▸ Exercise brief
Write out the listing below character for character, though without its pictures.

▸ Data excerpt
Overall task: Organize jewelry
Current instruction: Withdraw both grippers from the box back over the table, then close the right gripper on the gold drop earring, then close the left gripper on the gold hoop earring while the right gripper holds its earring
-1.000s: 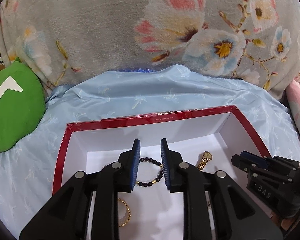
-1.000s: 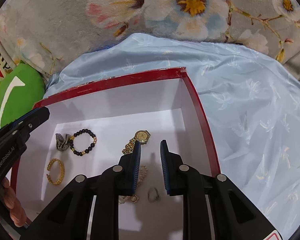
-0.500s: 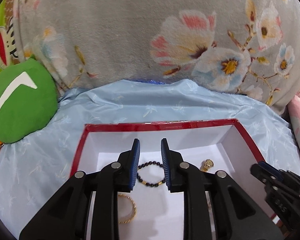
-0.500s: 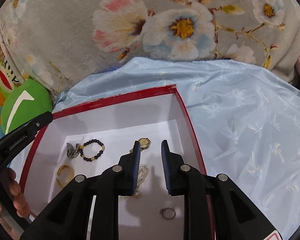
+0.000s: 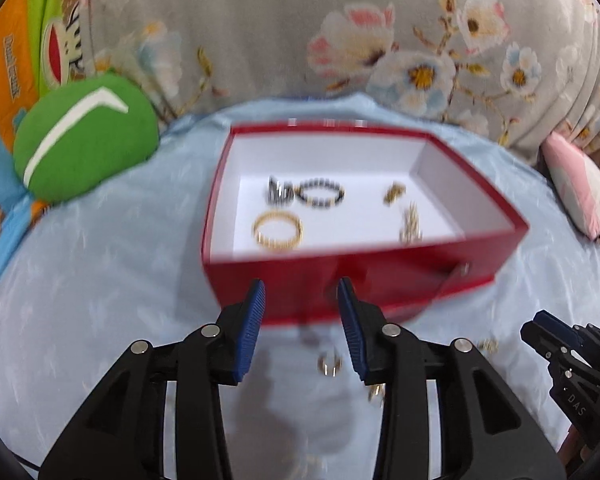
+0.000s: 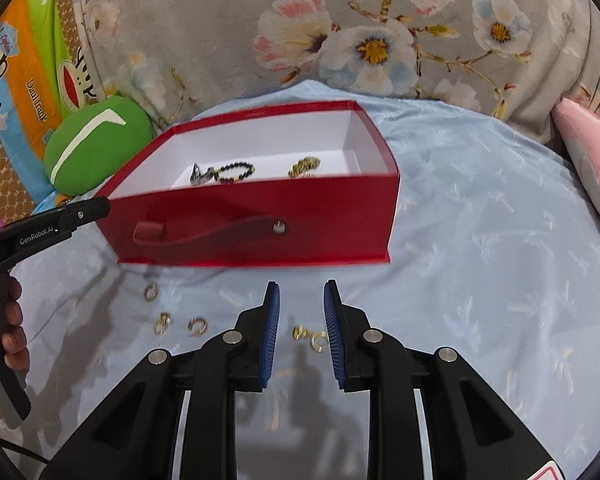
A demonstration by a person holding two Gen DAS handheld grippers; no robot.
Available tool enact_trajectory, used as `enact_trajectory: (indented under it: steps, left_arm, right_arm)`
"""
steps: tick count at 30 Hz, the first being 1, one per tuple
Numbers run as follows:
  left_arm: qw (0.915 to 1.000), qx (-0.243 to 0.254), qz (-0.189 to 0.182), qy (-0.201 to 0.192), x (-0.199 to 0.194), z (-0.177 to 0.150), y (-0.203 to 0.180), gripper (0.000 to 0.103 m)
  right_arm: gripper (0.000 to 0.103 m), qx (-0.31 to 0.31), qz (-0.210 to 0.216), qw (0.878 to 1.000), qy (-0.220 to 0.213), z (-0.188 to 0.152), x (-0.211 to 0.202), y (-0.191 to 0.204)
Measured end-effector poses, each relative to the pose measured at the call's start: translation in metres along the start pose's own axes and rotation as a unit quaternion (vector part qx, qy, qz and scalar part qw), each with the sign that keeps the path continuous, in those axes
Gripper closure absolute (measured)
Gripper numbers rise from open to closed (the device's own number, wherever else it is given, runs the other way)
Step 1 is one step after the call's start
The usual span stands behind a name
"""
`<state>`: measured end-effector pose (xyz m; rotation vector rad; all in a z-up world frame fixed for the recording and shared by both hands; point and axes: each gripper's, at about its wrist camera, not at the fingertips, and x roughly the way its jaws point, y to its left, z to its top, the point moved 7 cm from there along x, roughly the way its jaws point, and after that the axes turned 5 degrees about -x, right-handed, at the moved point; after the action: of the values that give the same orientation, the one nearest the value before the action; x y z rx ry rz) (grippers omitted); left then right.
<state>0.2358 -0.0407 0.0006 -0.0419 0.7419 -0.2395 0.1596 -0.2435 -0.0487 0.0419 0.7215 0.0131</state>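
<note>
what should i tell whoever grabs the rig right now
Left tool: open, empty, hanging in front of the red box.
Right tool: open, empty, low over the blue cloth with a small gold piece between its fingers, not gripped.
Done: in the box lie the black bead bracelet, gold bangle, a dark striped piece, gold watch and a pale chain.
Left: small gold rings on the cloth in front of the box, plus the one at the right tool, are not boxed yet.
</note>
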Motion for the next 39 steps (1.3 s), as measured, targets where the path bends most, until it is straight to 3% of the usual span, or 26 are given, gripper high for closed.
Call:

▸ Solution
Overall task: Organize jewelry
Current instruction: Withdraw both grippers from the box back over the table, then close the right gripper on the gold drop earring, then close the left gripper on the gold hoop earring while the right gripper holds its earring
-1.000s: 
-1.000s: 
-0.500s: 
-0.500s: 
+0.000s: 
+0.000s: 
A demonstration by a person holding two Gen DAS handheld grippers; no robot.
Available tool enact_trajectory, used as `enact_trajectory: (indented under it: steps, left_arm, right_arm)`
"""
steps: tick count at 30 Hz, the first being 1, one per tuple
Numbers run as follows:
  left_arm: qw (0.915 to 1.000), qx (-0.243 to 0.254), qz (-0.189 to 0.182), qy (-0.201 to 0.192), x (-0.199 to 0.194), z (-0.177 to 0.150), y (-0.203 to 0.180), gripper (0.000 to 0.103 m)
  right_arm: gripper (0.000 to 0.103 m), qx (-0.31 to 0.31), qz (-0.210 to 0.216), qw (0.878 to 1.000), qy (-0.220 to 0.213), z (-0.188 to 0.152), x (-0.211 to 0.202), y (-0.191 to 0.204)
Measured end-effector poses, each relative to the pose measured at the call's start: translation in metres along the start pose's own axes and rotation as a unit quaternion (vector part qx, qy, qz and scalar part qw), each with the sign that keeps the path continuous, in those axes
Gripper closure absolute (measured)
Gripper numbers rise from open to closed (the device's own number, wherever else it is given, runs the other way)
Step 1 is one step after the call's start
The usual span stands behind a name
"""
`<state>`: measured end-effector pose (xyz m; rotation vector rad; all in a z-up world frame fixed for the recording and shared by both hands; point and axes: each gripper's, at about its wrist camera, not at the fingertips, and x roughly the way its jaws point, y to its left, z to its top, the point moved 7 cm from there along x, roughly the way its jaws point, and after that the axes turned 5 degrees about -x, right-handed, at the moved point; after the action: of the values that give the same orientation, the one nearest the value before the action; x y z rx ry rz) (grippers omitted); left then right.
<state>0.2358 -0.0407 0.0006 -0.0419 0.7419 -0.2395 0.1596 -0.2435 -0.0487 0.0419 0.7215 0.0131</state>
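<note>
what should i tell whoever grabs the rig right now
Left tool: open, empty, hanging in front of the red box.
Right tool: open, empty, low over the blue cloth with a small gold piece between its fingers, not gripped.
Done: in the box lie the black bead bracelet, gold bangle, a dark striped piece, gold watch and a pale chain.
Left: small gold rings on the cloth in front of the box, plus the one at the right tool, are not boxed yet.
</note>
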Motion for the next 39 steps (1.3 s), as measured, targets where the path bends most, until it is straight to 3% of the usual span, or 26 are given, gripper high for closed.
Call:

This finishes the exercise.